Senegal has a very, extremely serious fashion, textile, needlework — hand embroidered — and savoir-faire culture. In Dakar, a runway show takes place almost every day and the majority of country’s domestic fashion market operates independently of fashion weeks.
Chanel’s Métiers d’art 2023 performance, was the product of conversations three years ago with “friends of the Maison,” who had resided in Senegal and working on artistic endeavors in nation’s capital while being actively engaged in the city’s creative vivacity. Their observance of the artistic independence culture of Senegal further strengthened Chanel’s resolve to facilitate the show.
In the 3-day event, the city experienced a sudden influx of fashion enthusiasts. Most of the country’s elites were also present, including; the Foreign Minister Assata Tall Sall and the Minister of the Economy, Oulimata Sarr, the First Lady, MarèmeFaye Sall.
It was literally a sizable representation of the diplomatic community. American singer, Pharell Williams and supermodel Naomi Campbell, were without a doubt responsible for crystallizing the people’s eyeballs at the event.
Other international figures at the event included NBA basketball player, Joakim Noah and Congolese writer Alain Mabanckou.
Additionally present were Senegalese artists like Nix and Obree Daman, who performed during the show opening show alongside dancers from the Ecole des Sables, under the direction of Dimitri Chamblas.
Generally, the economic impact of the activities spearheaded by Chanel with just three days of activities is rather impossible to quantify.

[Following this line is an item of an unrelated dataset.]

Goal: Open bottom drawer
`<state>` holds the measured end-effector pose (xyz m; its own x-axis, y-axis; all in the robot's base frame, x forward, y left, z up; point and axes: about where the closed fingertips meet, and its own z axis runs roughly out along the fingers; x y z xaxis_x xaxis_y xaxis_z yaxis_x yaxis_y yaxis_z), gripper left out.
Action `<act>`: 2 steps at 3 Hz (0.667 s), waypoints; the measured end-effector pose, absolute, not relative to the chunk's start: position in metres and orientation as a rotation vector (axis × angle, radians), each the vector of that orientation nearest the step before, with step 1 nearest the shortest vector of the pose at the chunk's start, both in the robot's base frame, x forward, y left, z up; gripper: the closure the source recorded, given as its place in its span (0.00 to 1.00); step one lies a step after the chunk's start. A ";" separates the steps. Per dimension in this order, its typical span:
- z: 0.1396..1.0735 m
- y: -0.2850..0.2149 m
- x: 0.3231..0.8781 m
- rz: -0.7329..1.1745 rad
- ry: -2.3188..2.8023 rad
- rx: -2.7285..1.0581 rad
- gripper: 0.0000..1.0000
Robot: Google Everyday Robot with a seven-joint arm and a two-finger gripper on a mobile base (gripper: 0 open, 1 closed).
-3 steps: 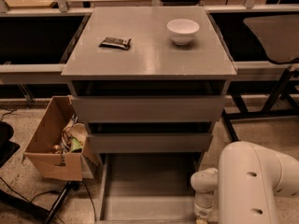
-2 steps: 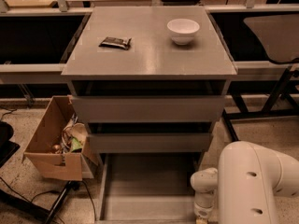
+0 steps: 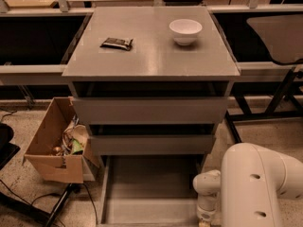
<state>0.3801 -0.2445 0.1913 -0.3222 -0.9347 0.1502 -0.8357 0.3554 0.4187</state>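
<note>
The grey cabinet (image 3: 151,60) has three drawers. The bottom drawer (image 3: 151,193) stands pulled far out toward me, its plain grey tray interior bare, its front near the lower edge of the view. The mid drawer front (image 3: 151,144) and the top drawer front (image 3: 149,110) sit a little out from the carcass. My white arm (image 3: 260,188) fills the lower right. Its wrist (image 3: 207,200) hangs at the right front corner of the open bottom drawer. The gripper is below the frame's edge, out of view.
A white bowl (image 3: 185,31) and a dark snack packet (image 3: 117,43) lie on the cabinet top. An open cardboard box (image 3: 54,148) of trash stands on the floor left of the drawers. Cables and a black stand leg (image 3: 57,207) lie at lower left. Black table legs (image 3: 279,98) stand at right.
</note>
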 end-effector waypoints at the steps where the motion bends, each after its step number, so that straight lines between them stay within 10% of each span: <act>1: 0.194 -0.248 0.377 -0.380 -2.262 1.539 1.00; 2: 0.194 -0.247 0.377 -0.380 -2.262 1.535 1.00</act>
<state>0.3771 -0.2468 0.1943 -0.3319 -0.9300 0.1576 -0.8275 0.3673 0.4246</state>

The Minister of Culture and Heritage, Aliou Sow, highlighted the chartered flights and the hundreds of important guests to be received including their hotel and automobile logistics involved.
“It is a great chance for Senegal,” he said in a statement. This is absolutely the case, as Senegal has, for lack of a better phrase, attained a great possibility of reaffirming and perhaps even surpassing their dynamic status as a desirable cultural hub on the radar of the global fashion industry.

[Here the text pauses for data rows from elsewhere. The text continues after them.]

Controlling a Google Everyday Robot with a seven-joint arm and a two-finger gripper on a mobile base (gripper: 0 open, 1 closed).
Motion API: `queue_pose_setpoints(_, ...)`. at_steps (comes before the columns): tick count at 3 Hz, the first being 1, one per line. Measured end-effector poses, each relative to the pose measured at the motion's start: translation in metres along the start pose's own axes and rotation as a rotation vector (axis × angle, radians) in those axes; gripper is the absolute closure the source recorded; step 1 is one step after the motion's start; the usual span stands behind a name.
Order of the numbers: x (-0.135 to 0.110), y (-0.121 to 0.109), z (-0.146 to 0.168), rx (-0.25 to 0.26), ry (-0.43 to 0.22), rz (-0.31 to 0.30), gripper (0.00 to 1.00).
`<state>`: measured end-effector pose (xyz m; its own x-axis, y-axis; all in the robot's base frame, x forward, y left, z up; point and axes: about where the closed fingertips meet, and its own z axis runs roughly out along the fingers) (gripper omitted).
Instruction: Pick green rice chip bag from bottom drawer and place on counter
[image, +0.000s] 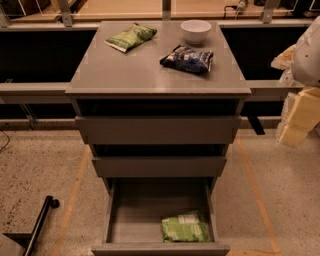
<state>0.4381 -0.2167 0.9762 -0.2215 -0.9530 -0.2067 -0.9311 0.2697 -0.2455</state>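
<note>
Gripper (299, 120) at right edge, half out of frame (shape unclear); bottom drawer (160, 248) front partly beyond lower edge.

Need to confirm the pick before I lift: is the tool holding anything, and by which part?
Nothing seen held: the tool sits at the right edge, beside the cabinet, while the chip bag lies untouched in the bottom drawer.

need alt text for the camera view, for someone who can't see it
A puffy green rice chip bag lies at the front right of the open bottom drawer of a grey cabinet. On the counter sit a flatter green bag, a white bowl and a blue-and-white bag. The robot's claw hangs at the right edge, clear of the drawer.
</note>
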Motion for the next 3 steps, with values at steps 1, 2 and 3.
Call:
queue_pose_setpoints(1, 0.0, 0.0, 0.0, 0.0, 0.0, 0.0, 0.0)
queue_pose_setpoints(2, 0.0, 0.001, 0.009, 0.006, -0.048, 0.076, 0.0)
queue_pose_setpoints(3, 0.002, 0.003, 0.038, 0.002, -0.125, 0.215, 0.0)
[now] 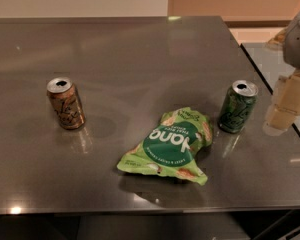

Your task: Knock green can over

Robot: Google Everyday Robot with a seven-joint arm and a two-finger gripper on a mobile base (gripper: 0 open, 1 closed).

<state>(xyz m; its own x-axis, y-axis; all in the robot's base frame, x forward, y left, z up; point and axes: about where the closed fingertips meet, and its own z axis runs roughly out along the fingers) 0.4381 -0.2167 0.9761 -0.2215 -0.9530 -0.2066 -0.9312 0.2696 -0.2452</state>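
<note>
Dark green aluminium with pale scribbled lettering, the green can [237,107] stands upright on the right of the glossy grey bench [140,59]. The cream claw [281,115] hangs just beside it, apart; how open, I cannot tell. The flat green snack bag [171,145] bears upside-down white letters. An orange-brown can [65,103] stands left.

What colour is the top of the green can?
Silver, seen in the camera view; the green can stands upright, with the gripper close beside it.
</note>
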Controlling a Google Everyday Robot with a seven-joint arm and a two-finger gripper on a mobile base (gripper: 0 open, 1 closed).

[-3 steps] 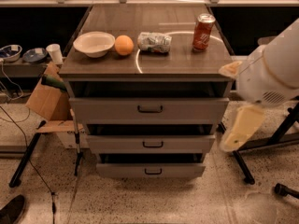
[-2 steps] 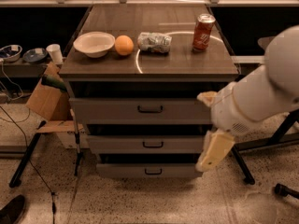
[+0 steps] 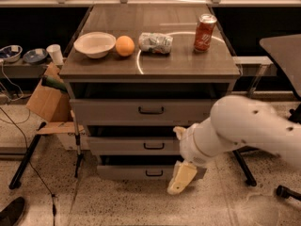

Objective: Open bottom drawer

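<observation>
Bottom drawer [image 3: 124, 172] is sitting lowest in the grey cabinet [image 3: 221, 112] as the gripper [image 3: 181, 178] is hanging before its right end, beside the dark handle [image 3: 154, 173]; whether it is gripping anything cannot be told.

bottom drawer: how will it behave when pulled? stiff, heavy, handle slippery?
Likely slides straight out, not tips: the bottom drawer is a rigid flat-fronted box in the cabinet. Its small dark handle looks thin, so a grip may slip. Weight unclear; contents are hidden. The gripper hangs just right of that handle, before the drawer front.
</observation>
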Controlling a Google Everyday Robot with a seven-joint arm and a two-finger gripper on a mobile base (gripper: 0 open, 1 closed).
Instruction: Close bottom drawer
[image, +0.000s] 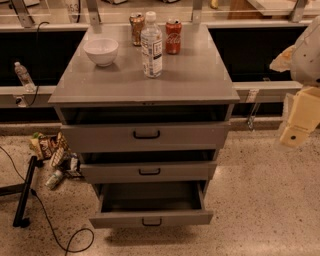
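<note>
The grey cabinet (145, 85) has three drawers, each partly pulled out. The bottom drawer (150, 218) is the lowest, with the shallowest front and a small black loop handle (151, 222). It stands pulled out farthest, and its inside shows empty. The middle drawer (148, 171) and the top drawer (145, 136) are open a little. My gripper (299, 118), a cream part of the arm, hangs at the right edge of the view. It is well to the right of the cabinet, at about the top drawer's height, and touches nothing.
On the cabinet top stand a white bowl (101, 51), a water bottle (151, 46) and three cans (173, 36). Snack bags and a bottle (52, 152) lie on the floor at the left, beside a black stand (24, 192) and a cable (60, 235). The speckled floor (265, 200) extends to the right.
</note>
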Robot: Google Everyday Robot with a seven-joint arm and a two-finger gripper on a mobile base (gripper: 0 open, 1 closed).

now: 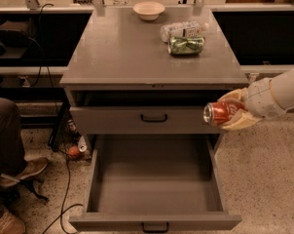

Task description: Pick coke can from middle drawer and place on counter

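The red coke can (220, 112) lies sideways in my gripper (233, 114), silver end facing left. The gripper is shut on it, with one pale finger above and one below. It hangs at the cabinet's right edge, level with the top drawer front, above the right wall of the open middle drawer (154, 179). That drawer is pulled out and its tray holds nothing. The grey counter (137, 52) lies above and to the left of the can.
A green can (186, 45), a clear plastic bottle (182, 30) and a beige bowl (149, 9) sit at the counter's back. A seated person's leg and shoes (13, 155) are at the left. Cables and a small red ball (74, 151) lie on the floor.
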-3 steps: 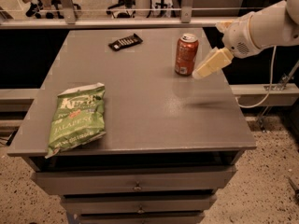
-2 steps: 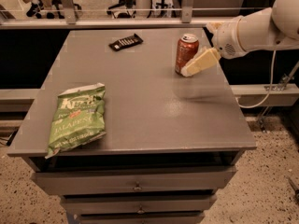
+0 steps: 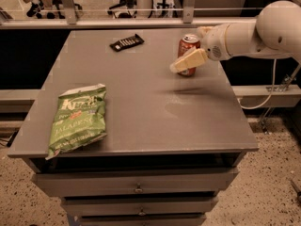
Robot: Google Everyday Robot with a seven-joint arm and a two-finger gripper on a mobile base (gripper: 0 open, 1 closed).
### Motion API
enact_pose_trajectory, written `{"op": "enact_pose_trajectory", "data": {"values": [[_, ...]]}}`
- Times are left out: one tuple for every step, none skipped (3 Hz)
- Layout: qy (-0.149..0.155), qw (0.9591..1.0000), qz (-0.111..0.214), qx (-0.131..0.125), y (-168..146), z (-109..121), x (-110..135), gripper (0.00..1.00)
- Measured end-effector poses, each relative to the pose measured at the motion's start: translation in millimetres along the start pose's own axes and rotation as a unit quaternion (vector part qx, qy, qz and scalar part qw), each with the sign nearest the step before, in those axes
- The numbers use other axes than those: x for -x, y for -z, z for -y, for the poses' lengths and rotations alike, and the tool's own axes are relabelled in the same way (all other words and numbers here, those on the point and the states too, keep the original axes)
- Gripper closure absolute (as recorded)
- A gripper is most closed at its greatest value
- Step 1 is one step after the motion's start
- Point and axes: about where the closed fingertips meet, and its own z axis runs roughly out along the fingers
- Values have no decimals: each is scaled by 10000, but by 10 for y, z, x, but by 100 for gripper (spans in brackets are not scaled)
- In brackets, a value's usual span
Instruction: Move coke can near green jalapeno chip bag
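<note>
The coke can [image 3: 189, 41], red with a silver top, stands upright at the far right of the grey table [image 3: 141, 102]. My gripper [image 3: 187, 49] reaches in from the right and straddles the can. One cream finger [image 3: 189, 60] crosses in front of the can's lower half, and the other finger [image 3: 204, 30] shows behind it. The fingers look open around the can. The green jalapeno chip bag [image 3: 76, 119] lies flat near the table's front left corner, far from the can.
A flat black packet [image 3: 126, 42] lies at the back middle of the table. Drawers [image 3: 136, 185] sit under the tabletop. A rail and chair legs [image 3: 127, 8] stand behind the table. My white arm [image 3: 263, 32] spans the right edge.
My gripper has moved left toward the can. The near finger now crosses the can's front, where before it was to the can's right. The can and bag have not moved.
</note>
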Motion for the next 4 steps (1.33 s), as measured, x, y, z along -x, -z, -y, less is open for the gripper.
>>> {"op": "enact_pose_trajectory", "data": {"values": [[-212, 9996, 173, 66, -146, 26, -15, 16], [-388, 9983, 409, 121, -189, 56, -13, 48], [-502, 9966, 629, 162, -155, 75, 12, 72], [-441, 9941, 976, 195, 23, 85, 239, 93]]}}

But nonetheless, Virginie Viard’s decision to present Chanel’s 2023 Métiers d’art collection in Dakar, where names like Naomi Campbell, Pharrell, and Charlotte Casiraghi were under the same roof exemplifies the designer’s idealistic principle of imagining and creating with others.
“Going to Dakar means engaging in a dialogue with the country that welcomes us,” said the brand during the show announcement. “The honor bestowed upon us must go hand in hand with concrete actions in terms of creative dialogue, transmission of know-how and sustainable development.”

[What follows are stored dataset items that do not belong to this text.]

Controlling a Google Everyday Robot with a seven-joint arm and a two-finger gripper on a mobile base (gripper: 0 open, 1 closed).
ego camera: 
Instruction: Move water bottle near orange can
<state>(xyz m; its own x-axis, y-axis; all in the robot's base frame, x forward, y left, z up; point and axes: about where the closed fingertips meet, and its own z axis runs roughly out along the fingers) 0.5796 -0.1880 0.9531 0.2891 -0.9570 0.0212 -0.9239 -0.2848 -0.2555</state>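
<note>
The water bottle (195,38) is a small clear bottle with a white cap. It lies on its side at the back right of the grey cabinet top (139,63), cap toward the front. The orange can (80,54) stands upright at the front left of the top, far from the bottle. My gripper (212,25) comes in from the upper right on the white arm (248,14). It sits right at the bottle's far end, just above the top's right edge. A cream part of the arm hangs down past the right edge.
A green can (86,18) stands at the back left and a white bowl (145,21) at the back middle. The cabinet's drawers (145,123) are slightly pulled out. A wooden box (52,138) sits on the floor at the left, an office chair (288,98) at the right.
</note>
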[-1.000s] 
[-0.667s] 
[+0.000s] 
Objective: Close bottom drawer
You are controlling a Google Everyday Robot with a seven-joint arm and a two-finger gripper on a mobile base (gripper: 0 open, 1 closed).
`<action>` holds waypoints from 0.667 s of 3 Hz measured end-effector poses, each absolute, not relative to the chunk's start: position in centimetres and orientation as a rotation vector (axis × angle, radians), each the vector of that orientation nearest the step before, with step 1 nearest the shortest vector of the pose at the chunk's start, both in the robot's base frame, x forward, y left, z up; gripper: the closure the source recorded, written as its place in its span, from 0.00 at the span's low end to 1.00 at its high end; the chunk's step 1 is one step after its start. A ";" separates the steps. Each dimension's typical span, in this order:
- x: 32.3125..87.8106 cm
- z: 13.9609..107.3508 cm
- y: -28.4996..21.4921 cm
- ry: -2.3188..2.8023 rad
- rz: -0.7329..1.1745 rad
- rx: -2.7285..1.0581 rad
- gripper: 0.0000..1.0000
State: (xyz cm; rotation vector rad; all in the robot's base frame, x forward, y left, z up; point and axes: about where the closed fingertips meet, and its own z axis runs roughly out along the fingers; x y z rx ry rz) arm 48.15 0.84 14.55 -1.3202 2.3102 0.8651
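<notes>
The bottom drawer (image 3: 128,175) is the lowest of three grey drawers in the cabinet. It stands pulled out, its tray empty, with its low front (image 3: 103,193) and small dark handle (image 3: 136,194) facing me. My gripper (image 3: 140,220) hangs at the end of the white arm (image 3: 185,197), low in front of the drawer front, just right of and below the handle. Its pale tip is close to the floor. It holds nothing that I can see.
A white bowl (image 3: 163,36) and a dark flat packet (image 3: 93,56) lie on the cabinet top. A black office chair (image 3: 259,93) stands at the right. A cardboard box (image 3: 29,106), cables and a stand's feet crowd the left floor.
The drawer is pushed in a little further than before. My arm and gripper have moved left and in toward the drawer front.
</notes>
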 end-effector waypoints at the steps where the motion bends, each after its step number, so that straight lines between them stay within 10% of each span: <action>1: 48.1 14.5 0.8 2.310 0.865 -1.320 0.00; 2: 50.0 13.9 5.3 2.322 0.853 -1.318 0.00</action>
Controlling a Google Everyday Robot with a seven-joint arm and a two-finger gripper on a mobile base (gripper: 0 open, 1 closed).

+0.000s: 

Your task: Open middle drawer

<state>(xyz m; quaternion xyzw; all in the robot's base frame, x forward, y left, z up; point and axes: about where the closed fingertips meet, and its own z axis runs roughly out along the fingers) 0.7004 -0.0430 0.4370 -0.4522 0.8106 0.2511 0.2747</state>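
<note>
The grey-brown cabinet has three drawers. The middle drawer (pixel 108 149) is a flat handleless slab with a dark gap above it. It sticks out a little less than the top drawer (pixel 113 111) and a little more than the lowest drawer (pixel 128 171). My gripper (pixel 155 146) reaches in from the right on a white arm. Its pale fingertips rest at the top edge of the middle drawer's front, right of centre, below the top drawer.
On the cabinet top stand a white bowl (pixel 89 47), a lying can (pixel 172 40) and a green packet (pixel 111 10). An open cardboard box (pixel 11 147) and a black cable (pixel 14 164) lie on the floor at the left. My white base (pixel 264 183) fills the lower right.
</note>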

Chanel wants to establish a lasting relationship with Dakar — something that goes beyond the runway show. With the help of the Institut Fundamental d’Afrique Noire (IFAN), the house intends to organize discussions and creative exchanges with Senegalese luminaries in January 2023 as part of a public program showcasing the range and wealth of Senegal’s embroidery and weaving arts.
Additionally, over the next few years, Chanel intends to generate a good lasting impact by co-developing and supporting many entrepreneurial initiatives with Senegalese organizations and specialists.
In fact, this is a venture worth looking forward to since it will help Senegal reinforce its reputation as a global fashion hub in Africa.